* _Aim of the exercise_
Repeat every line from the line containing "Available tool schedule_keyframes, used" to the end of the data, exactly. Leave the pictures out.
* * * *
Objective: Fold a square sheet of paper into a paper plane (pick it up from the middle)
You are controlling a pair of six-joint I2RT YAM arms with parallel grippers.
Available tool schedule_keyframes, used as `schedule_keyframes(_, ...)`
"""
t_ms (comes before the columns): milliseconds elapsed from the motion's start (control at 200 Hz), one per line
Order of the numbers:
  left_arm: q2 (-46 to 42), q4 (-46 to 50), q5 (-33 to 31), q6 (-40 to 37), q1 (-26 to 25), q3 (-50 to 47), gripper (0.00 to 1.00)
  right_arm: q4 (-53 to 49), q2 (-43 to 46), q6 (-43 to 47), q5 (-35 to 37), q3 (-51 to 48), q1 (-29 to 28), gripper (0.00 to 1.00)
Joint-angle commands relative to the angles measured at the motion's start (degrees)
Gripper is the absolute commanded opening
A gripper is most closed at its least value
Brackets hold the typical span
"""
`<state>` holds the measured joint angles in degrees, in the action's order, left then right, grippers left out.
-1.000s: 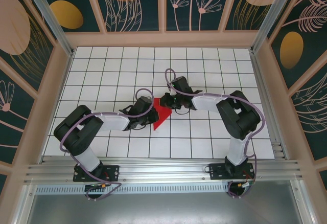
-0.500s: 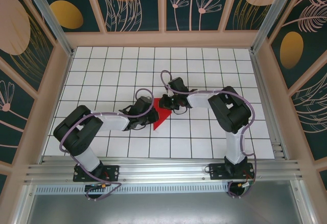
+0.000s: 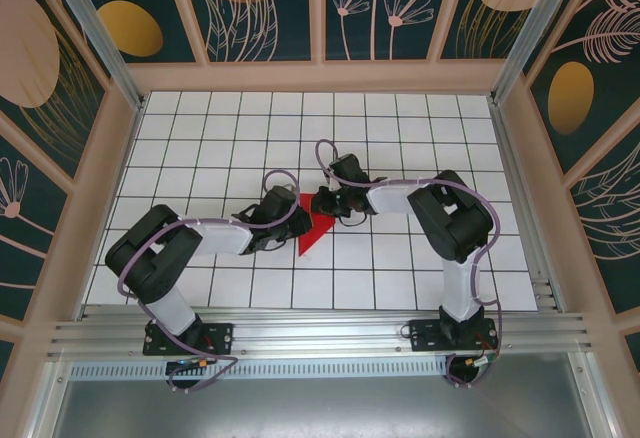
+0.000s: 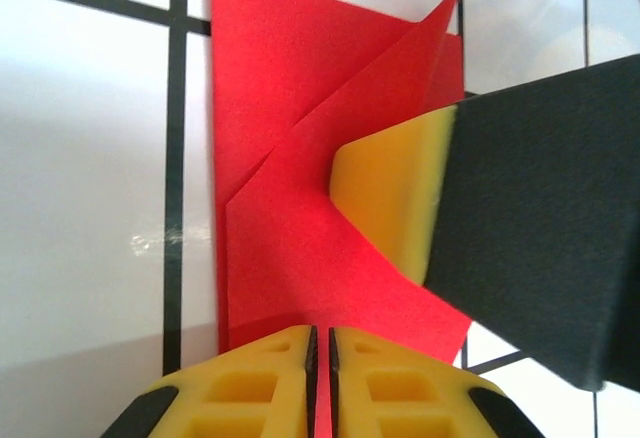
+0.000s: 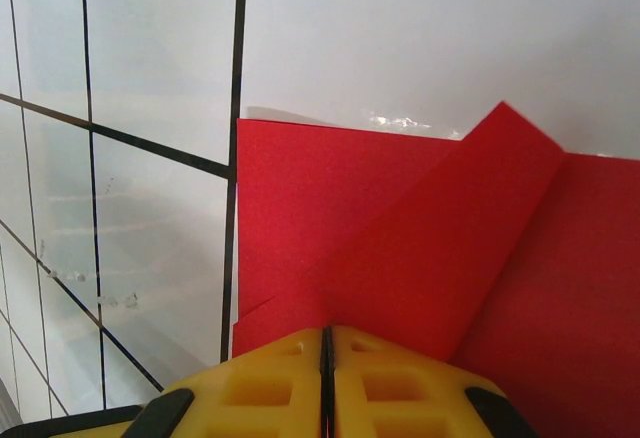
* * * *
* _Result for this exercise_
Available tool schedule_keyframes, used as `schedule_keyframes(_, ...)`
"""
t_ms (comes before the columns): milliseconds elapsed from the motion's start (control at 200 Hz), one per line
Order of the numbers:
  left_arm: q2 (-46 to 42), q4 (-46 to 50), q5 (-33 to 31), q6 (-40 to 37), q1 (-26 to 25), q3 (-50 to 47), gripper (0.00 to 1.00)
  right_arm: q4 (-53 to 49), q2 (-43 to 46), q6 (-43 to 47), q5 (-35 to 37), q3 (-51 to 48), q1 (-29 to 28), gripper (0.00 to 1.00)
Joint-angle commands relative to the angles measured at the motion's start (degrees)
Gripper is the absolute commanded opening
A gripper is most closed at its least value
Brackets hold the typical span
"""
`<state>` holds the measured joint angles in degrees, in the action's order, left then right, grippers left out.
-1.000s: 
-0.500s: 
+0.000s: 
+0.000s: 
+0.000s: 

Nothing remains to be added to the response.